So, here’s a fair warning: For about a week, this blog will become very Presbyterian-specific. But Presbyterians care about our neighbors and justice in the world too, so this isn’t ultimately an insular experience.
Yet in all honesty, at times, this is about to get very Presbydorky. Just letting you know.
As a case in point, I would like to offer today an excellent video that was crafted by the Revs. John and Krystal Leedy.
In the aftermath of the horrific mass shooting and large scale loss of life in Orlando, Donald Trump quickly took the stage on behalf of his campaign and called once again for a total immigration ban of Muslims into the United States. He said the U.S. must suspend immigration from areas of the world where there is “a proven history of terrorism.”
Donald Trump may have forgotten that his words can also terrorize as they incite and mobilize fear. Or perhaps he hasn’t forgotten at all.
Perhaps that is precisely his campaign strategy.
Perhaps he is quite aware of its efficacy.
We must ask these questions of ourselves:
What will Donald Trump’s rhetoric do to us? What will it incite and mobilize in Americans?
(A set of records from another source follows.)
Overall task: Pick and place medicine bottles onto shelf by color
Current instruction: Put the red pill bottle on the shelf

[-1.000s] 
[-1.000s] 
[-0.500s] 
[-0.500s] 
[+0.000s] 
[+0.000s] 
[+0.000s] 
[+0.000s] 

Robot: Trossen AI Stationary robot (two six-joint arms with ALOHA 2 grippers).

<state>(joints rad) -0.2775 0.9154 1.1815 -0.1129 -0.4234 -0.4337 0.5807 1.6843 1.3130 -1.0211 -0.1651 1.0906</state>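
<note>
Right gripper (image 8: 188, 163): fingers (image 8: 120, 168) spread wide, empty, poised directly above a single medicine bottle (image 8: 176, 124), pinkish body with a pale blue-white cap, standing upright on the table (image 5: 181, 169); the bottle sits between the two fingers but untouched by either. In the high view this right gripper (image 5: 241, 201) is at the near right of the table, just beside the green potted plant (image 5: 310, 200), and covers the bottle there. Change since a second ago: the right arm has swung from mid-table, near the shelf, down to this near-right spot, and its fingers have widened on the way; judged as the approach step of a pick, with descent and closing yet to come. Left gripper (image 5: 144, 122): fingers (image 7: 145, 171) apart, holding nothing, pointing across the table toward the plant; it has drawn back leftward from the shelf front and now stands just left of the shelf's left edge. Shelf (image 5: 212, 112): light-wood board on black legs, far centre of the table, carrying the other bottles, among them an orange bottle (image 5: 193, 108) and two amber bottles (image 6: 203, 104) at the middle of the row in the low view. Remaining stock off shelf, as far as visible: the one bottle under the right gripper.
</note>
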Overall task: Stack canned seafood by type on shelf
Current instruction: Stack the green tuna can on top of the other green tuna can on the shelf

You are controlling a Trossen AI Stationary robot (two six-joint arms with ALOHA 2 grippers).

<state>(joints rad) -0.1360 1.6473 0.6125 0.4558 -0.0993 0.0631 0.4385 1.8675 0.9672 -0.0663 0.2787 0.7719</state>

Inaccurate and irresponsible language behind these debates can easily ignite a culture of Islamophobia and violence against Muslims in the U.S. and around the world.
Donald Trump says his proposed immigration ban will be temporary “until our country’s representatives can figure out what is going on.”I shudder to think what his conclusion would be to that inquiry.
Since Donald Trump is already scapegoating Muslim immigrants and speaking information that is blatantly false (for instance, saying publicly that the Orlando shooter was “born an Afghan” while he was a lifelong U.S. citizen) I do not have confidence that Donald Trump would accurately assess ‘what is going on,’ nor that he would address challenges without incendiary language toward exclusion and violence.
Yes, I shudder to imagine Donald Trump’s conclusion to ‘what is going on.’
I fear the ways this rhetoric can radicalize us.
Do we really think we are incapable of mass violence ourselves? Are we unwilling to recognize the ways we commit violence in this nation and around the world in the name of our fears and mistrust? Can we deny that too often in our history we have sought to dominate others and abuse power? Will we recognize that any religion or national ideology can serve as the platform for radicalized violence?
We have opened the door to this language.
How will it affect our world?
As we know, we are living a deep and devastating week together. The last few days have felt quite heavy. Our nation and local communities are grappling with deep grief and pain after the violence and losses at the Pulse Nightclub in Orlando, Florida.
In times of national sorrow, we feel pain, anger, numbness, and confusion. We also feel a sense of powerlessness as an ever-pressing question resounds within our minds and hearts:
What can we do?
In the days and months ahead, we will answer that question with action, empathy, solidarity, and change. We must work for all of these. We must. and
When that question arrives and lingers,
When it presses — What can we do? —
We can live an immediate answer
that is simple yet fiercely powerful: We can see and be seen.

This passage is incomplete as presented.